Wednesday, March 25, 2009

Randy Best Is Shaking Them Up

By Richard Vedder

I give talks to alumni groups and other organizations about eight great men I have met in my lifetime. Some are famous politicians (Richard Nixon, Jimmy Carter, Vladimir Putin), others financial gurus (George Soros, Michael Milkin), and the rest business leaders and entrepreneurs. In the latter group I include Randy Best, who is beginning to shake up higher education like I thought he would. He is a remarkable man, an entrepreneur's entrepreneur, a person who has overcome adversity (he essentially cannot read because of a disability) to amass (and lose in some cases) many fortunes.

Randy is going to colleges and offering them a deal. “Let me (Higher Education Holdings, or HEH, his closely held company) run an aggressive, high quality on-line operation for you, and I will get you enrollments and give you a cut of the tuition revenue. You will get to keep state subsidies you generate from higher enrollment. You control curriculum and even the faculty, but we will use academic coaches to get students to do the work and succeed." Several have accepted, originally Lamar University, but more recently Arkansas State and my own university (Ohio University).

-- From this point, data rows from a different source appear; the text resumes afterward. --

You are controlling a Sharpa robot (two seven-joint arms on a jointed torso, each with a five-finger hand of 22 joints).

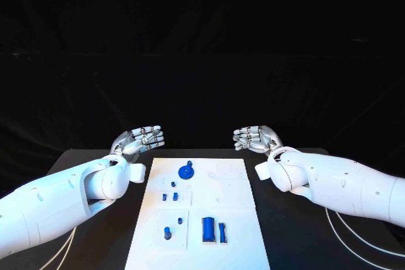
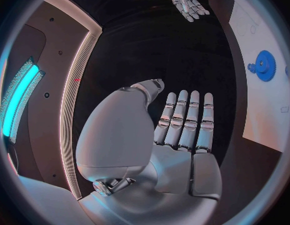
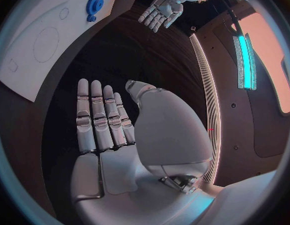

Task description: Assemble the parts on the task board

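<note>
Left robot hand point(image 1: 139, 139) and right robot hand point(image 1: 256, 138) raised, fingers extended, holding nothing.

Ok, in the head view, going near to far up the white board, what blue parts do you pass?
Near to far on the white board: the tall blue block with a slimmer bar beside it, then two small blue pegs, then the blue gear near the far end.

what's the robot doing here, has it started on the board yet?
Not yet, by the look of it. Both hands are raised off the table, fingers spread and holding nothing: the left hand beyond the board's far left corner, the right hand beyond its far right. The task board lies between the arms with the blue parts on it untouched, a blue gear near the far end and a blue cylinder near the front.
</note>
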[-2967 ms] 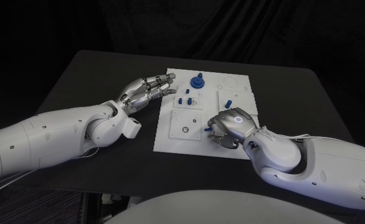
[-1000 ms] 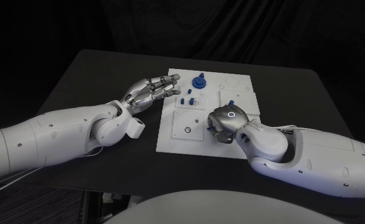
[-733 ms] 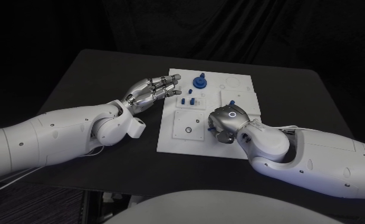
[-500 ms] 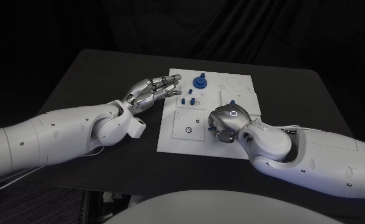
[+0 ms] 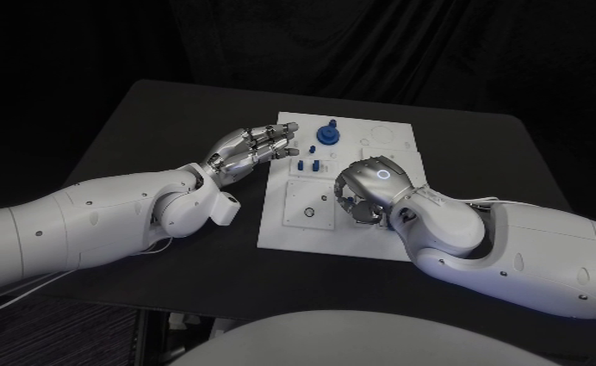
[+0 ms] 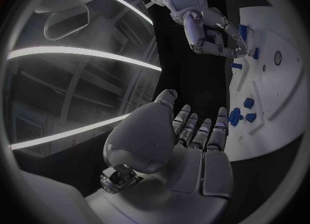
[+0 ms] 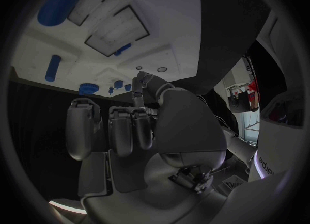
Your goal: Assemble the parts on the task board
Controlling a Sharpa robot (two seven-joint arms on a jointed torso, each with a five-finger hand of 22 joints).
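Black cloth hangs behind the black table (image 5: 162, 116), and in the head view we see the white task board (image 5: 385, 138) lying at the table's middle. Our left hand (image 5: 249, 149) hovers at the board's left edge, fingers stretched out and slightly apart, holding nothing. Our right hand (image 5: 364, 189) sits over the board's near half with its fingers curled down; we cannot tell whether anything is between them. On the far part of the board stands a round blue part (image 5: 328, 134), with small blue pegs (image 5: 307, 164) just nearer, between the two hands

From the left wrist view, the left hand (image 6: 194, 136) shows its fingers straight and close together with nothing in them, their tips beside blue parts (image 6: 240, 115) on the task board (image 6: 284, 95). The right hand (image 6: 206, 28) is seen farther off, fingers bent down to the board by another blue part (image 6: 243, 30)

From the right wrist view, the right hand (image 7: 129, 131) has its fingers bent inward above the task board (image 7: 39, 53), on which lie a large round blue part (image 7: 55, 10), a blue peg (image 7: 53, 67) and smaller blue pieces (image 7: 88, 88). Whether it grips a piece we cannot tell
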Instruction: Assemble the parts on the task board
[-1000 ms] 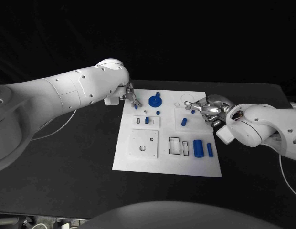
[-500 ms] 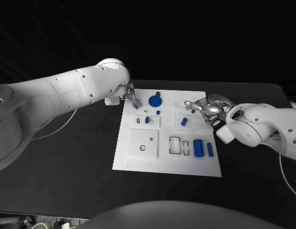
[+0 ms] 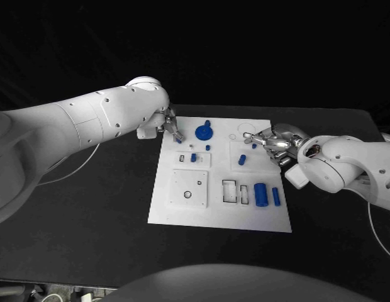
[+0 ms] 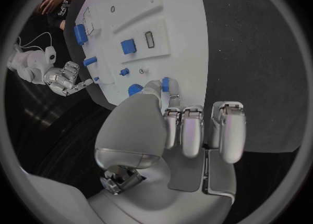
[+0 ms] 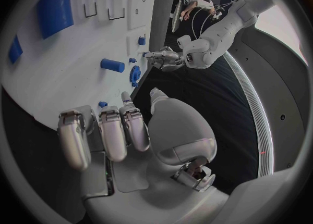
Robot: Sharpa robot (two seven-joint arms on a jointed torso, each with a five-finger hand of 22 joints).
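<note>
White task board lies mid-frame on the black table, carrying small blue parts: a gear near its top edge, a large cylinder lower right. At the board's upper left corner the left hand pinches a small blue peg with its fingertips, it seems. At the upper right edge the right hand hovers, fingers close together and slightly curled, apparently holding nothing.

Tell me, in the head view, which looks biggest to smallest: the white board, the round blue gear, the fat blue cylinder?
1. White task board.
2. Round blue gear and fat blue cylinder: they look about alike, so no ranking.
</note>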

Randy has told me that accreditation barriers are perhaps the single most important impediment to offering quality on-line education nationally. I wonder now whether his mind has changed. The faculty at Toledo raised such a fuss that the administration backed down on an arrangement with HEH. Similar opposition has appeared elsewhere. The faculty say "we control curriculum." End of story.

This gets to the question: who owns (and governs) the university? The Trustees? The President? The faculty? The students? The alums? The taxpayers? All think they do, to a greater or lesser extent. These issues of ownership, never present in for profit capitalistic enterprise, are a major problem for those interested in innovation, reform, affordability, and positive change in American higher education.

1 comment:

capeman said...

Let me see. What does this company actually do? The CEO says

"we will use academic coaches to get students to do the work and succeed"

What exactly do these "coaches" do to get the students to "do the work"? Do they bark at them like the football coach, or do they babytalk them like we did with our kids when they were little?